Regreso. Faltan un par de casas más para llegar. Pero en la casa de mi vecino Noel, en su jardín, se dan siempre dientes de león. Suelo agacharme para arrancar los pequeños tallos. Necesito llevarme los brotes, son tan tiernas y tan bellas flores. Crecen sobre un pasto contento, precioso. Si lo pisas ligeramente, se cede un poco ante ti. Es como si quisiera hundirte en él delicadamente.

A Noel nunca le he visto regarlo. No creo que lo cuide, así que poco debe de importarle. Por eso me concedo el derecho de tomar esos puntos amarillentos cada que paso por aquí. Porque estoy segura de que ninguna de las cabezas que viven debajo de ese techo se han dado cuenta de que aquí germinan cosas lindas. 

Nadie necesita robar tantas flores, es por Hide que lo hago. Él es de la idea de llevar mementos de cosas que nos cortaron. Las flores no me duelen, pero el día que me arrastraron sobre el concreto, cuando mi piel se desprendió ruidosamente frente a estos pétalos, les tuve tanta envidia. Estaban tan risueñas. 

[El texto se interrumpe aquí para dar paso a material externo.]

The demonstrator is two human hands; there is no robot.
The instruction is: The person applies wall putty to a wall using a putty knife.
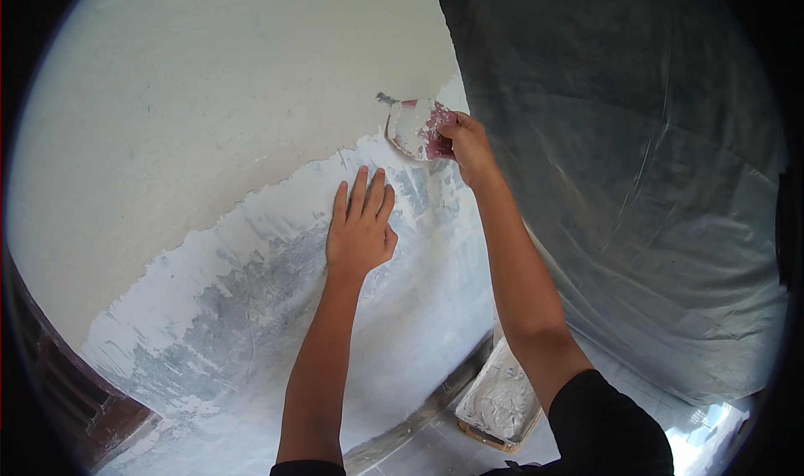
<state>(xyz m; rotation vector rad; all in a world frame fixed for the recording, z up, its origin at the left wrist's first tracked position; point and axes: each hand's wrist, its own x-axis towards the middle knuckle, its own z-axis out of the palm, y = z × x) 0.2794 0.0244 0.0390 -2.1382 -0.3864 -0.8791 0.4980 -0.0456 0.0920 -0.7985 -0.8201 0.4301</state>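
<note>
My right hand (471, 148) grips a red putty spreader (423, 129) smeared with white filler. Its curved edge lies against the wall, where the white coat meets the cream surface. Below and to the left, my left hand (360, 229) lies flat on the wall with its fingers stretched upward, holding nothing. The wall (226, 82) is cream above and patchy white and grey below, with a ragged border running diagonally between the two. A small dark grey smear (385, 98) shows just beyond the spreader's upper left corner.
A dark plastic sheet (620, 141) hangs along the right of the wall. On the tiled floor (410, 452) stands a rectangular tray (502, 396) holding whitish filler, partly behind my right arm. Dark brown woodwork (75, 401) edges the wall at the lower left.
</note>
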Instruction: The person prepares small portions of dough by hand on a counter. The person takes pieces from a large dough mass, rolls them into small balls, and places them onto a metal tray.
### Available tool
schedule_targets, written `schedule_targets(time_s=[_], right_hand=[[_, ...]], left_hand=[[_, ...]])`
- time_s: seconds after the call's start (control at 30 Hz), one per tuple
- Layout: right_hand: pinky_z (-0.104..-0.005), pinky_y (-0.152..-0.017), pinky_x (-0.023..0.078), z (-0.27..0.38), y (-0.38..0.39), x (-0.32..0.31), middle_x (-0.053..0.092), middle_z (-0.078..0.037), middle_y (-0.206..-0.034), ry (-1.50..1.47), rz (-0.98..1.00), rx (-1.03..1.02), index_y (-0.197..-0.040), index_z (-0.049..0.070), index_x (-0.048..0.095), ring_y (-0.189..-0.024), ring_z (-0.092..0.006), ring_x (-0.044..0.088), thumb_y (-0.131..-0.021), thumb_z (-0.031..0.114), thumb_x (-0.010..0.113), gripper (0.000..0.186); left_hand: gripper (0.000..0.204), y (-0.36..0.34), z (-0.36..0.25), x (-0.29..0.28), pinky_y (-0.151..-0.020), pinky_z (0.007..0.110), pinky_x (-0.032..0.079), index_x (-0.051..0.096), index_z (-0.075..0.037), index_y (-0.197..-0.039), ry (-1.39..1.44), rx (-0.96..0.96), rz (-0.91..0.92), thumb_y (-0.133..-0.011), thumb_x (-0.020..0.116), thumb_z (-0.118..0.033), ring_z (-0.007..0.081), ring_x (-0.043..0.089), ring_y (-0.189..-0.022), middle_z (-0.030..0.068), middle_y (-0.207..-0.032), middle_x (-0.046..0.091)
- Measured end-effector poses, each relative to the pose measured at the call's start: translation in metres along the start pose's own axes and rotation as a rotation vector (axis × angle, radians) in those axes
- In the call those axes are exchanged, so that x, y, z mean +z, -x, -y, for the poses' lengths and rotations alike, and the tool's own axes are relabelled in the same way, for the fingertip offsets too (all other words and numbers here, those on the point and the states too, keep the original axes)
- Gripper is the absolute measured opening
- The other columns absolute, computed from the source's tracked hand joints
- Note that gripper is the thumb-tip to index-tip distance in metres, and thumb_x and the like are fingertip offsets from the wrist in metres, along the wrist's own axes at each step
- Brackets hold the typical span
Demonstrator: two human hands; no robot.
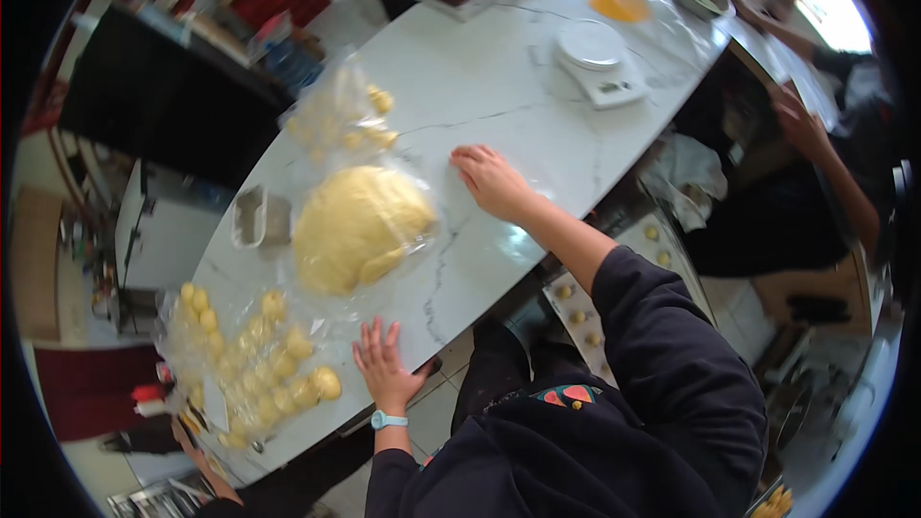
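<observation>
Dough mass: large yellow dough lump (357,226) on clear plastic sheet (422,230), lying on the white marble bench (499,86). Sits between the two hands, nearer the right fingertips than the left ones; touches neither.
Right hand: right hand (491,180) palm-down on the bench, just right of the dough lump. Fingers (463,155) extended and slightly apart, clamped on nothing, tips pointing away from the body. Appears to rest on the edge of the plastic sheet; contact with the film cannot be told for sure.
Left hand: left hand (385,367) at the near bench edge, fingers (369,339) spread apart, holding nothing. Dough lump lies beyond the fingertips, apart from them. Pale blue watch (389,419) on the wrist.
Dough balls, near: cluster of small yellow dough balls (278,364) on plastic, just left of the left fingers; closest ball near the outermost finger, not touching.
Dough balls, far: second batch of small dough pieces (357,125) under clear film, beyond the lump, left of the right fingertips.
Metal tin: small rectangular metal tin (261,218) just left of the lump, well apart from both hands.
Scale: white kitchen scale (597,59) farther out, beyond the right fingertips and to their right, well apart.
Other person: another person's hand (798,125) at the far right, off the bench.
</observation>
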State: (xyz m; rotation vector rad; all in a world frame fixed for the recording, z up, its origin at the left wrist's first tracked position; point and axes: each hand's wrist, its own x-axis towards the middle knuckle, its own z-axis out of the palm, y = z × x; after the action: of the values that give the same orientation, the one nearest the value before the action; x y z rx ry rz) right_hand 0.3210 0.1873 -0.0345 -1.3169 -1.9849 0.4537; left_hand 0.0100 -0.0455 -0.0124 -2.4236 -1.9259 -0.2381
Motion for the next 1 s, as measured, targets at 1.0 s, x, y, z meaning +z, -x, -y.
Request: schedule_targets(time_s=[1.0], right_hand=[[-0.0448, -0.078, 0.049, 0.041, 0.051, -0.007, 0.063, -0.014, -0.086, -0.105, -0.028, 0.025, -0.09, 0.006, 0.057, -0.084, -0.0366, 0.06, -0.083, 0.01, 0.064, 0.01]], left_hand=[[0.092, 0.006, 0.005, 0.0, -0.118, 0.059, 0.017, 0.044, -0.026, -0.142, 0.153, -0.077, 0.016, -0.063, 0.082, -0.055, 0.0298, 0.024, -0.148, 0.0036, -0.155, 0.035]])
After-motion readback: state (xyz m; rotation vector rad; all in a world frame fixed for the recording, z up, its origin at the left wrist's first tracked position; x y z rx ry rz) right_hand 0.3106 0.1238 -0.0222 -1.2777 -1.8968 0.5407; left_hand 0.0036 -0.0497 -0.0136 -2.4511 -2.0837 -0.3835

La madre de Noel no me lastima, le digo buenos días cada que la veo. Si converso con ella, mi pensamiento no recurrirá a la escena donde estuve lavando la sangre de mi playera en silencio. Si le sonrío a ella, mucho menos recordaré el sonido que hacían mis costillas sobre el pavimento. Y pese a que de ella sacó el rostro Noel, cuando la miro no pienso en la carcajada de él, ni en mi dolor. 

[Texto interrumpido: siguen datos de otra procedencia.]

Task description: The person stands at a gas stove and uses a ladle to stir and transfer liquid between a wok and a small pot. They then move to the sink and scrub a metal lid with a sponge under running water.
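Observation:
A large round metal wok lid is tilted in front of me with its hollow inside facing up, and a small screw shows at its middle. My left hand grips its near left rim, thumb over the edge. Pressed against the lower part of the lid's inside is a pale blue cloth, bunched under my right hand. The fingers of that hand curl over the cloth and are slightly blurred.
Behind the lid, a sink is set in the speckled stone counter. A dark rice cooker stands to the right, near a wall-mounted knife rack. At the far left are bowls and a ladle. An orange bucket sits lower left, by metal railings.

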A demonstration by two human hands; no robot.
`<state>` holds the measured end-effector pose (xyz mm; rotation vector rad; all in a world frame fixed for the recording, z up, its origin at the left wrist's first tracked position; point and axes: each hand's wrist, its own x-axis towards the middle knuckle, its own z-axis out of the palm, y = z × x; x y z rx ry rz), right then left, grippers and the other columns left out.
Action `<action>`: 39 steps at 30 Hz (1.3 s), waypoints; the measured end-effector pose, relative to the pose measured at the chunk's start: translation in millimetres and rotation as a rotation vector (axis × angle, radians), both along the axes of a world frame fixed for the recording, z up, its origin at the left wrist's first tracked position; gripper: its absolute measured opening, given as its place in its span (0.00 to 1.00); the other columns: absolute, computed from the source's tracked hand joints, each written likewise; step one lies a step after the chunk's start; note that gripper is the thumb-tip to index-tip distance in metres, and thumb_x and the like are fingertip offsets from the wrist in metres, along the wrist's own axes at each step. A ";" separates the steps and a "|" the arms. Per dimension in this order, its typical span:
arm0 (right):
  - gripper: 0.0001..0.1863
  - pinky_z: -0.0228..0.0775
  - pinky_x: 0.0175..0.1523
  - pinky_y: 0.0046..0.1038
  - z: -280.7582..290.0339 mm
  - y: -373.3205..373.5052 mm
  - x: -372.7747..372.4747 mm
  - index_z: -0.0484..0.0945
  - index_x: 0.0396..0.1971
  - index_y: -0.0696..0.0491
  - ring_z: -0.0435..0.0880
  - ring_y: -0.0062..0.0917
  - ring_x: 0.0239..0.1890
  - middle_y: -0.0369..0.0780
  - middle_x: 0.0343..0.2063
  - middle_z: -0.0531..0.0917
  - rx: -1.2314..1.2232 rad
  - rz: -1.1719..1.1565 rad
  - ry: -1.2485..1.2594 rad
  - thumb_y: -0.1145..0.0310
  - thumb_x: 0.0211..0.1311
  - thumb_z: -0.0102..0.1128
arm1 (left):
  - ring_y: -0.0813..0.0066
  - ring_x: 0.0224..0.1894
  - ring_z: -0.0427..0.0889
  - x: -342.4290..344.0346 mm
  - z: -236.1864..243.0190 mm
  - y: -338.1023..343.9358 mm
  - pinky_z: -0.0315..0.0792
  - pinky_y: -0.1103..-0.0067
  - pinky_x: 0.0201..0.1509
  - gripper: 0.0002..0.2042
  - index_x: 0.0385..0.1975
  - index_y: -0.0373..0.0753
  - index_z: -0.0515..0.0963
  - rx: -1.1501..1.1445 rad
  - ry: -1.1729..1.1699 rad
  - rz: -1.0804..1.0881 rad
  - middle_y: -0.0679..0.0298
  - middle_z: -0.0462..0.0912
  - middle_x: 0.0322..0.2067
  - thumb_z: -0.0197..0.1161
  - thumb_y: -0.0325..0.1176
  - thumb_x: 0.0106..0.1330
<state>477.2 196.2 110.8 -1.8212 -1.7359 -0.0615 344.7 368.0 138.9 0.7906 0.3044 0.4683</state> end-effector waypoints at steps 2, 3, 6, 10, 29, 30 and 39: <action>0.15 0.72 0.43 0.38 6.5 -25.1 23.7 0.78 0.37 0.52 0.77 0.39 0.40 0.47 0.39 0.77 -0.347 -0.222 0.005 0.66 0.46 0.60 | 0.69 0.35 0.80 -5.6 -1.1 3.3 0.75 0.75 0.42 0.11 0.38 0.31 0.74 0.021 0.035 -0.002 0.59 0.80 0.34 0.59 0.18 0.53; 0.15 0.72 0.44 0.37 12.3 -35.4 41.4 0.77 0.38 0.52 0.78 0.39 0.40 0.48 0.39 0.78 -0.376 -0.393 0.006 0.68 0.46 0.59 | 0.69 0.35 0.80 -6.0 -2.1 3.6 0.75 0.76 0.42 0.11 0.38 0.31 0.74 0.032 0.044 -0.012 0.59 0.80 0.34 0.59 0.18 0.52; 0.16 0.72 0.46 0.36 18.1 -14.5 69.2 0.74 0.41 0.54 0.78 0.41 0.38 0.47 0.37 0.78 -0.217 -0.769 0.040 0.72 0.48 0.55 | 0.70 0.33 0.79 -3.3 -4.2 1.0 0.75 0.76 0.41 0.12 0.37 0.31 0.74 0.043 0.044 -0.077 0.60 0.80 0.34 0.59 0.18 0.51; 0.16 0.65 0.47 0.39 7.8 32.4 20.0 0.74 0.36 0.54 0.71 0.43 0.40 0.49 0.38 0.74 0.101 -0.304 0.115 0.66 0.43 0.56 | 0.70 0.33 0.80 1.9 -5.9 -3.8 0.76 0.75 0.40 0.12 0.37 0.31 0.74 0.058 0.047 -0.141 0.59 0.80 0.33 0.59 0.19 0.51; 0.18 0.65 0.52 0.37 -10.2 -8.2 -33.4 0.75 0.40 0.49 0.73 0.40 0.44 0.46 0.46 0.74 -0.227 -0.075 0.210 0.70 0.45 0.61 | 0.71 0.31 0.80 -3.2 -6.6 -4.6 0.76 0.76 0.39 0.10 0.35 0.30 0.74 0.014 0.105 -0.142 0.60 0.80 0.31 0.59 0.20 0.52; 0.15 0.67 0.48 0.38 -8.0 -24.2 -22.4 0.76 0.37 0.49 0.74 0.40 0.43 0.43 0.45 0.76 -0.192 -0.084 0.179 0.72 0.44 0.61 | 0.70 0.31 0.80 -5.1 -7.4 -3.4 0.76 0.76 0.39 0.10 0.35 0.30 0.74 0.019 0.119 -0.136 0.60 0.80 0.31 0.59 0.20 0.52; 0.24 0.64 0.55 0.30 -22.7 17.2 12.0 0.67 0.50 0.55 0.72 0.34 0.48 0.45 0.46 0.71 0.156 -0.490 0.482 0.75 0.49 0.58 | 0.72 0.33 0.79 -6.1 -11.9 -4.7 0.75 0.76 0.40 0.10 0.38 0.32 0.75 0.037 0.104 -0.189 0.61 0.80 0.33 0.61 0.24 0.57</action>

La risa era siniestra. Era el eco de las mordidas de varios demonios. Los cerdos le acompañaban desde la colina aunque sangraran más por moverse. 

Le pido a Hide que olvide la mugre que se pegó a los brazos. Que se olvide de las casas inhabitadas y las indiferentes miradas, que olvide lo rojo de las heridas, que olvide lo horribles que eran las cicatrices. Le pido que cuente qué tan rojo es nuestro río el día de hoy para que olvide lo horribles que siguen siendo las marcas. 

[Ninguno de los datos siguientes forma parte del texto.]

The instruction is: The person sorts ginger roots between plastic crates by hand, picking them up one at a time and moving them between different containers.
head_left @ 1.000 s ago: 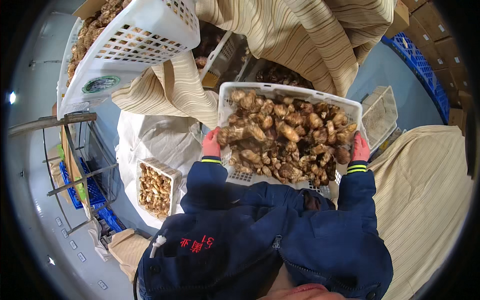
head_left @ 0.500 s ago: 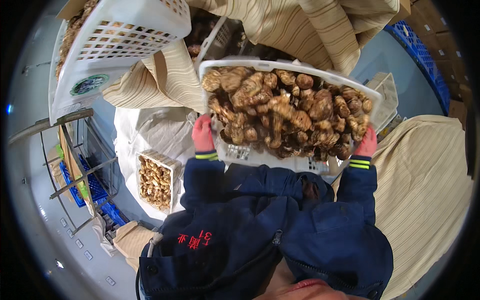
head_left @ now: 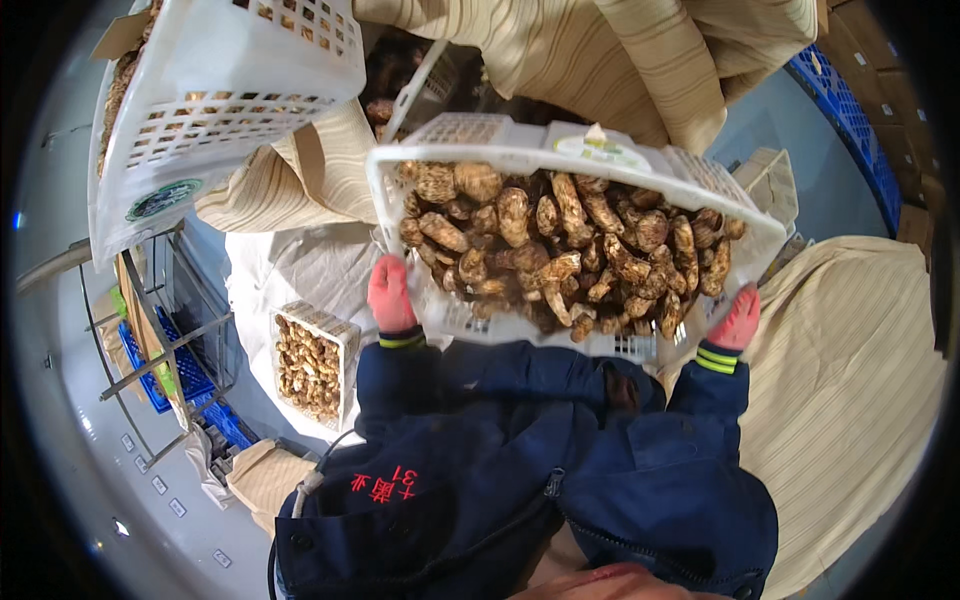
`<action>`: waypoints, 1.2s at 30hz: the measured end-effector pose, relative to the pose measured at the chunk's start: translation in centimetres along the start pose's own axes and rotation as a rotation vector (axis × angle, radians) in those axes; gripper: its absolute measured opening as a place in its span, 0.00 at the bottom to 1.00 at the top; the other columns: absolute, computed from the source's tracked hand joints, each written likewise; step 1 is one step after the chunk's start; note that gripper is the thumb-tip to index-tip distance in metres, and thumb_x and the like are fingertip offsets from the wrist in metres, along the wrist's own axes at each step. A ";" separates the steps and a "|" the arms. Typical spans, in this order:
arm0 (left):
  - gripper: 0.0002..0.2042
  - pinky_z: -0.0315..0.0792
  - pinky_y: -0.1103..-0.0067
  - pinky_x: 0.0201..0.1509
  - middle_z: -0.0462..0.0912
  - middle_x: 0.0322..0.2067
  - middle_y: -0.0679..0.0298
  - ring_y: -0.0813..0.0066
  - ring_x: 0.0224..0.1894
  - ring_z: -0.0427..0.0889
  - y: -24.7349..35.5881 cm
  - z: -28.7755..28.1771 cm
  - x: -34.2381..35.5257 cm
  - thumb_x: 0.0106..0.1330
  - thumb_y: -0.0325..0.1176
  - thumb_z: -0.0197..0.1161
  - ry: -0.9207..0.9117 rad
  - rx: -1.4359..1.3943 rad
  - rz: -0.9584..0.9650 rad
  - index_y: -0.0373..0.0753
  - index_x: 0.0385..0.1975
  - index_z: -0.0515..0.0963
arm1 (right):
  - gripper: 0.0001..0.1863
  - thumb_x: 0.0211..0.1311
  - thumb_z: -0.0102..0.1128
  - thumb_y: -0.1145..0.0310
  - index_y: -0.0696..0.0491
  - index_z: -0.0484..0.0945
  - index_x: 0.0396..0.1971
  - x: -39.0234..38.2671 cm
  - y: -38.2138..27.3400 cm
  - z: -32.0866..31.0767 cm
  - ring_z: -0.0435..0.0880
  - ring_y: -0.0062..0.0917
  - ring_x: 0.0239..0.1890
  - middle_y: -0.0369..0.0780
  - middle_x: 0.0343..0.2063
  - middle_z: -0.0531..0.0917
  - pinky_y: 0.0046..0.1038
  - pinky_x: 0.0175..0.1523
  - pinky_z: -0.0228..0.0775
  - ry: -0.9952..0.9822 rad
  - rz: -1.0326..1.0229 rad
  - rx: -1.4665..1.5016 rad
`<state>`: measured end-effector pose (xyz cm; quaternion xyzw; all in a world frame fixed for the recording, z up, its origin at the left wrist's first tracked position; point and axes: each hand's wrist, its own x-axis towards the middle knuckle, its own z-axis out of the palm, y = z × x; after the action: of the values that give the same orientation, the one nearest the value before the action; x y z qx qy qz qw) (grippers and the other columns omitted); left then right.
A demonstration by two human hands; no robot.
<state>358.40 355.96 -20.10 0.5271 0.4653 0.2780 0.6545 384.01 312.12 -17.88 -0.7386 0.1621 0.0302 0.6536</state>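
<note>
A white plastic crate (head_left: 470, 154) of brown, stubby mushrooms (head_left: 560, 235) is tilted toward me, its far wall raised. My left hand (head_left: 391, 295), in a pink glove, is closed on the crate's left end. My right hand (head_left: 737, 318), gloved alike, grips the right end; the fingers of both are partly hidden behind the crate. Mushrooms crowd the lowered near side, a few blurred there. Under it, close to my jacket, part of another white perforated crate (head_left: 630, 345) shows; most of its inside is covered from sight.
A small white basket of mushrooms (head_left: 308, 368) stands on white sheeting (head_left: 265, 265) at left. A tall white crate (head_left: 230, 130) rises at upper left. Striped beige cloth (head_left: 850, 380) drapes the right side and the far side. A blue pallet (head_left: 840, 110) and cardboard boxes (head_left: 885, 110) are far right.
The held crate has tipped further toward me, its far wall's outer face now showing. Mushrooms have shifted inside it. Both my hands have moved slightly down, the left one also a little leftward.
</note>
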 end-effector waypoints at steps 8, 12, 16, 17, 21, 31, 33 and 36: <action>0.14 0.70 0.83 0.42 0.81 0.37 0.63 0.80 0.35 0.76 0.2 2.0 2.3 0.64 0.31 0.58 -0.067 0.416 -0.137 0.29 0.45 0.76 | 0.24 0.61 0.58 0.50 0.60 0.79 0.29 1.8 2.8 2.4 0.65 0.13 0.27 0.30 0.21 0.72 0.18 0.33 0.59 -0.020 0.195 -0.235; 0.13 0.70 0.83 0.43 0.79 0.36 0.63 0.78 0.34 0.76 0.9 1.6 2.1 0.63 0.25 0.55 -0.033 0.228 -0.180 0.29 0.45 0.75 | 0.25 0.61 0.58 0.50 0.62 0.78 0.35 1.6 1.9 1.3 0.67 0.15 0.29 0.32 0.25 0.75 0.19 0.35 0.62 0.008 0.210 -0.228; 0.12 0.73 0.79 0.47 0.78 0.42 0.60 0.74 0.40 0.78 2.1 0.9 1.1 0.65 0.26 0.55 -0.132 -0.209 -0.014 0.29 0.46 0.73 | 0.17 0.66 0.50 0.60 0.61 0.74 0.42 -2.3 -2.3 0.4 0.76 0.22 0.40 0.40 0.36 0.78 0.19 0.50 0.67 0.005 -0.074 0.225; 0.12 0.73 0.78 0.46 0.78 0.42 0.60 0.74 0.40 0.78 2.2 1.9 1.6 0.65 0.25 0.54 -0.127 -0.120 -0.032 0.29 0.47 0.73 | 0.17 0.66 0.50 0.59 0.61 0.74 0.39 -1.1 -0.5 -0.4 0.76 0.23 0.38 0.41 0.33 0.77 0.21 0.49 0.67 0.042 -0.186 -0.041; 0.14 0.72 0.80 0.46 0.81 0.38 0.63 0.78 0.40 0.78 -0.3 2.1 4.9 0.63 0.28 0.56 -0.146 0.021 -0.011 0.30 0.47 0.74 | 0.22 0.64 0.53 0.54 0.63 0.76 0.28 1.6 -0.5 2.1 0.68 0.21 0.30 0.38 0.24 0.76 0.24 0.39 0.64 0.010 -0.024 -0.310; 0.14 0.70 0.83 0.38 0.81 0.32 0.63 0.79 0.32 0.76 1.0 5.9 7.8 0.61 0.32 0.57 -0.103 0.368 -0.038 0.29 0.42 0.78 | 0.20 0.61 0.60 0.55 0.61 0.78 0.33 3.5 1.4 4.5 0.69 0.15 0.30 0.32 0.28 0.76 0.19 0.38 0.63 0.095 0.112 -0.098; 0.14 0.69 0.84 0.37 0.81 0.31 0.64 0.81 0.31 0.76 2.2 7.9 9.5 0.61 0.33 0.57 -0.129 0.502 -0.002 0.30 0.42 0.78 | 0.21 0.61 0.60 0.55 0.62 0.78 0.35 4.5 0.6 5.5 0.71 0.15 0.31 0.33 0.29 0.78 0.20 0.39 0.64 0.065 0.033 -0.165; 0.14 0.68 0.85 0.36 0.80 0.30 0.67 0.82 0.30 0.75 1.3 9.8 11.9 0.61 0.30 0.57 -0.201 0.337 -0.003 0.30 0.44 0.77 | 0.23 0.60 0.61 0.53 0.62 0.79 0.36 6.2 2.5 5.7 0.72 0.16 0.31 0.34 0.28 0.79 0.21 0.39 0.65 0.076 0.039 -0.162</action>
<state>372.37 362.28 -22.52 0.6536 0.4382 0.1413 0.6007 390.12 316.19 -22.71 -0.7863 0.1985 0.0280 0.5845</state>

Fue un evento bizarro. A diferencia de XXXXX, a Noel no le gustaba marcar sus manos sobre la piel. Noel mataba con palabras. De repente solía amenazar, cantaba canciones siniestras y no se daba cuenta de ellas. Y el día que intentó matar con las manos, se quedó quieto.

—Débil. 

Observó mi terror. 

—Cobarde. 

Y corrió.

Noel me pidió perdón el invierno pasado. Es un hombre que ahora disfruta de leer filosofía, toma poesías y las recorta. No tanto, no, no tanto como a mí pudo recortarme. Es ahora un hombre callado y desconocido para mí. Noble, amable. Me abrazó el invierno pasado. Susurró en mis oídos que lo lamentaba. Su tono de voz era ligero, casi imaginario. No quería tocarlo, pero ¿a dónde iba a correr? Siempre callada, callada. Pidió perdón de nuevo y no pude entenderlo. No pude creer que se trataba del mismo demonio. 

Un hombre nuevo. Hombre arrepentido.

Uno.

Dos.

Tres.

Cuatro.

Hay un punto que encuentro, uno profundo, en donde las personas cambian. Es en la cumbre del sufrimiento y desde ahí hay que forzarlos a mirar el precipicio. Yo soy esa especie de vértice de transición. Veo el lado más putrefacto del ser humano porque estoy hecha para sufrir con ellos. En el mundo deben de existir más personas como yo. Creo que somos almas creadas para convertir. Revitalizamos mientras morimos.

Mar. Estoy destinada a lavar las personas llenas de barro, a esperar que salpique maldad en mis labios. Estoy hecha para comer de esa tierra maldita que cubre a los desdichados. Me impregnaré de la suciedad. Los infiernos morderán, jalarán la piel y me desangraré para que ellos puedan sanar.

Es difícil convencer a Hide de que mi destino ya está escrito. Él no entiende que he de quedarme en el fango acostada un rato, después de las transiciones, para escupir hasta que salga el veneno por completo. No le agrada. Para él es estúpido, para él no hay razón para que yo beba del sufrimiento de los demás, pero yo no elegí ser así. 

Regreso. Noel nunca averiguará que en esta parte de su jardín salen flores preciosas. Hide y yo no necesitamos tantos pétalos, ya hemos guardado varios en la caja de memorias. Yace junto a los otros objetos, debajo de la cama, en una pequeña caja de madera.

Ahora que Noel estaciona su coche enfrente de su casa y saluda con una sonrisa radiante, como si no me conociera, como si no pudiera ser capaz de infligir daño alguno; pese a lo que me hizo, no me impresiona verle tan tranquilo. Ni a mí, ni a las cabezas de cerdo.

—¿Crees que quede bien su cabeza junto a las otras?